So, sort of like I said, simple. 
 
And now I'm putting the tangent down, and I'm walking away from the tangent. I just thought I'd bung a record of it up here on the blog, because it's all stuff I've been thinking about in relation to the now-upcoming Jonah show I'll be doing in January... a show which I've often considered trying to pass off as stand-up, but with longeurs, and hymns. I had a very odd dream about it last night in fact (or rather this morning), where my request to move the audience about and have the run of Shunt's lobby and lift were sniffily rejected on, of all things, ARTISTIC grounds. And then I thought, oh this'll make an interesting post. And then I woke up.
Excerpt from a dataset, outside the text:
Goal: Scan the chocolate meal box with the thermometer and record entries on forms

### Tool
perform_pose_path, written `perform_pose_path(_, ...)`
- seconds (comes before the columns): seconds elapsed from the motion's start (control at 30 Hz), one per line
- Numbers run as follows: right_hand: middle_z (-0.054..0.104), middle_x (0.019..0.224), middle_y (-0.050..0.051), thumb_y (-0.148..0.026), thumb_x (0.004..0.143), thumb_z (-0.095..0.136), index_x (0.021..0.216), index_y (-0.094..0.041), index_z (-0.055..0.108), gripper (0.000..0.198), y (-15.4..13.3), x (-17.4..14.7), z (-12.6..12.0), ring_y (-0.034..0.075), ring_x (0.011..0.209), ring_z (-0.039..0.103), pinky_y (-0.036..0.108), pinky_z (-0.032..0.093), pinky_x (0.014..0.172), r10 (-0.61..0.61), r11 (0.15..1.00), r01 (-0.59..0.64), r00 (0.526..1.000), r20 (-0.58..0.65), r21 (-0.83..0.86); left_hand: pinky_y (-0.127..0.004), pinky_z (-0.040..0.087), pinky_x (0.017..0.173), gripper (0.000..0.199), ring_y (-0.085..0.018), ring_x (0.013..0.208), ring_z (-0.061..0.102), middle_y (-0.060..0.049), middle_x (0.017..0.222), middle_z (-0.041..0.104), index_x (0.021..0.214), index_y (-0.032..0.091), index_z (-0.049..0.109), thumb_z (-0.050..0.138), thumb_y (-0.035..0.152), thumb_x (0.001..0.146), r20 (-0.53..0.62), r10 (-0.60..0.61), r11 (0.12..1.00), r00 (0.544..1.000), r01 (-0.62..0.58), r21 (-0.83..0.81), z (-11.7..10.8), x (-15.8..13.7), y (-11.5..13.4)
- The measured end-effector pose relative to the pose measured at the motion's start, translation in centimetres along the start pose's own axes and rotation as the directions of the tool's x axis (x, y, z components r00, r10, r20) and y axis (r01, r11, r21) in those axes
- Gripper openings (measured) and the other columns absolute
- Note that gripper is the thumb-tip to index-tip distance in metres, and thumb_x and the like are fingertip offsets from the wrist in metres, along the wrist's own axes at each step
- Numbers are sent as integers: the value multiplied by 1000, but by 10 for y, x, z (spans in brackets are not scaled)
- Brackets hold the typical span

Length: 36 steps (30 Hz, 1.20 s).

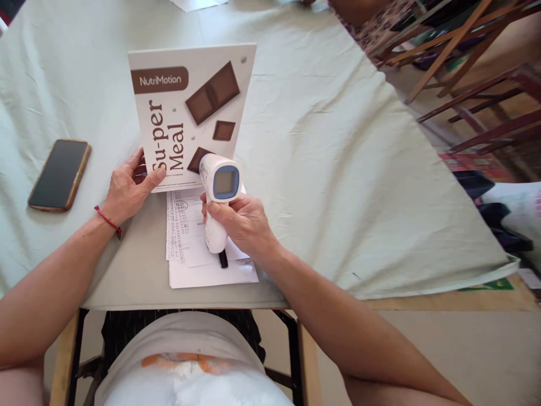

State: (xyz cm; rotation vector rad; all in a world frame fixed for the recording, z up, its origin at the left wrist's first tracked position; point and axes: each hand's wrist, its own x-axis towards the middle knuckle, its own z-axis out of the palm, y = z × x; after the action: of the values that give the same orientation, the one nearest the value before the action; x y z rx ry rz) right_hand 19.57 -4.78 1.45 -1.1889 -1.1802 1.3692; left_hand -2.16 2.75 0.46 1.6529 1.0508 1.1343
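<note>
NutriMotion box [192,113] sits upper left of centre, clamped in the left grip [129,192]; right grip [247,225] wraps an infrared thermometer [220,197] mid-frame, partly hiding papers [186,254]; smartphone [59,175] lies at left.

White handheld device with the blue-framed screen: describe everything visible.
The white handheld device looks like smooth plastic, with a rounded head, a grey screen in a blue frame and a handle with small dark marks. No digits are readable on the screen, which faces the wearer. The right hand grips it, thumb across the upper handle. It appears over the papers and overlaps the box in view; contact with either is unclear. Its far end is hidden.
</note>
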Motion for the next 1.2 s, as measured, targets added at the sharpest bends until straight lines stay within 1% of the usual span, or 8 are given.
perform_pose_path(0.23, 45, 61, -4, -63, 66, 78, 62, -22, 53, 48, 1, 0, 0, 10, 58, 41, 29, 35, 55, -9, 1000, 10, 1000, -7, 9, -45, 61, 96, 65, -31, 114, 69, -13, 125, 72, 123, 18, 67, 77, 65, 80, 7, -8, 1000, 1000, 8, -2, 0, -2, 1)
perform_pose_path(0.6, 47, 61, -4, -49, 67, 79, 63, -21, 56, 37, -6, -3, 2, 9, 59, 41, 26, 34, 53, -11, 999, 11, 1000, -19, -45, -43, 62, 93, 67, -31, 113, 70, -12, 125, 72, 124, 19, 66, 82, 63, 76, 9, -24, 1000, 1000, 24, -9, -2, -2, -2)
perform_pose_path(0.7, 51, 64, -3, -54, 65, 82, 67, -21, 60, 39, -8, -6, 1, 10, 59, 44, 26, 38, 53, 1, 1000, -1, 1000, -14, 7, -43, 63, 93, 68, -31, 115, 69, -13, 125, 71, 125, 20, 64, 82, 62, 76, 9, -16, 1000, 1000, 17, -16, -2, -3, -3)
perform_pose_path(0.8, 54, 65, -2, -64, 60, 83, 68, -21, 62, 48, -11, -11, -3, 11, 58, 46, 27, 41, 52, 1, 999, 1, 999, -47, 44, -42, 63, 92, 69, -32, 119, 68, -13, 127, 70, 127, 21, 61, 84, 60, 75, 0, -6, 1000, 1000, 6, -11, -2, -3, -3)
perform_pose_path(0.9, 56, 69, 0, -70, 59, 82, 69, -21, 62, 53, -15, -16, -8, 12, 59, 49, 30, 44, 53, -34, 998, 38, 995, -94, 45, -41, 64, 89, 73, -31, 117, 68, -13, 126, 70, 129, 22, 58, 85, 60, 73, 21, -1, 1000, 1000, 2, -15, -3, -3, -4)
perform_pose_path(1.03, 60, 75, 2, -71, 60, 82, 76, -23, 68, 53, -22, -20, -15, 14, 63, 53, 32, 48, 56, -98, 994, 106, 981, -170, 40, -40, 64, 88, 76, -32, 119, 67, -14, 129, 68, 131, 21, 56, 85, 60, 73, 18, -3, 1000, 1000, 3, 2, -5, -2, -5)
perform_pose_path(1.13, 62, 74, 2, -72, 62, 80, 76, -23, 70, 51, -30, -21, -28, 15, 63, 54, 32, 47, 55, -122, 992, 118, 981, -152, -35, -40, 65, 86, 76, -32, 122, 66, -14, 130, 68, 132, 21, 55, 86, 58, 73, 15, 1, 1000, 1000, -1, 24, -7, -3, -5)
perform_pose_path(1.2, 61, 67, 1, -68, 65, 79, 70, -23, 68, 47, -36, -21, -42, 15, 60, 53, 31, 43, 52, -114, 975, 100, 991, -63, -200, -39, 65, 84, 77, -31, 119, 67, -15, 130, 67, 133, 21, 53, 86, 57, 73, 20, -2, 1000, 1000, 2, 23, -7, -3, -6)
They were rejected in my dream by a man called Mischa Twitchin, who I've never known be anything other than totally supportive of anything I've ever done... except maybe the Primo Levi sketch – Maybe that's what the dream was actually about, now I come to think of it. That wee fear. Mischa makes a lot of pieces about literature relating to the Holocaust, and I've just written a sketch where Primo Levi goes "Te-dee!" a lot, and has his sleeping-pill-powered, imploding gin bagpipes confiscated by the landlady. That's real. I'm back to talking about real life now.
 
But clearly I've left the writing of these posts long enough for them to start acting like dreams, in other words, too long, because: A) They do seem quite confused and boring in hindsight, for which I apologize, but also B) You think you've been concentrating on one thing and then you start writing and it turns out something completely different floats to the surface, like a dead polar bear in a film star's pool where you were expecting William Holden. "Oh Primo!" was finally recorded on Monday night, after I called Nigel to say yes. Apparently, the producer recorded himself in the bath for one of the sound effects. Isn't that lovely. It's one of three sketches I have so far got round to writing for Laurence and Gus, and I'm very very pleased with how they've been going. And that's all I'll say for now... I'm not going to complain again about how corridory Broadcasting House is. Although it IS awful. It's awful. Like a check-in desk. You can't take plastic cups in, you've got to pour the BEER BACK INTO THE BOTTLE! And there are only two urinals! That's not liminal! Unless a huge queue of men hanging round the door of the gents – the GENTS! – at half time can be considered liminal because it means "threshold"... So I'll leave it. A friend of mine got married at the weekend. It was lovely. That's what I'll write about next...

 
 P.S. Anyone whose interest was piqued by yesterday's garbled post about David Rosenberg might find a visit to his website http://www.iwake.co.uk/ both useful and illuminating (heh-heh-heh).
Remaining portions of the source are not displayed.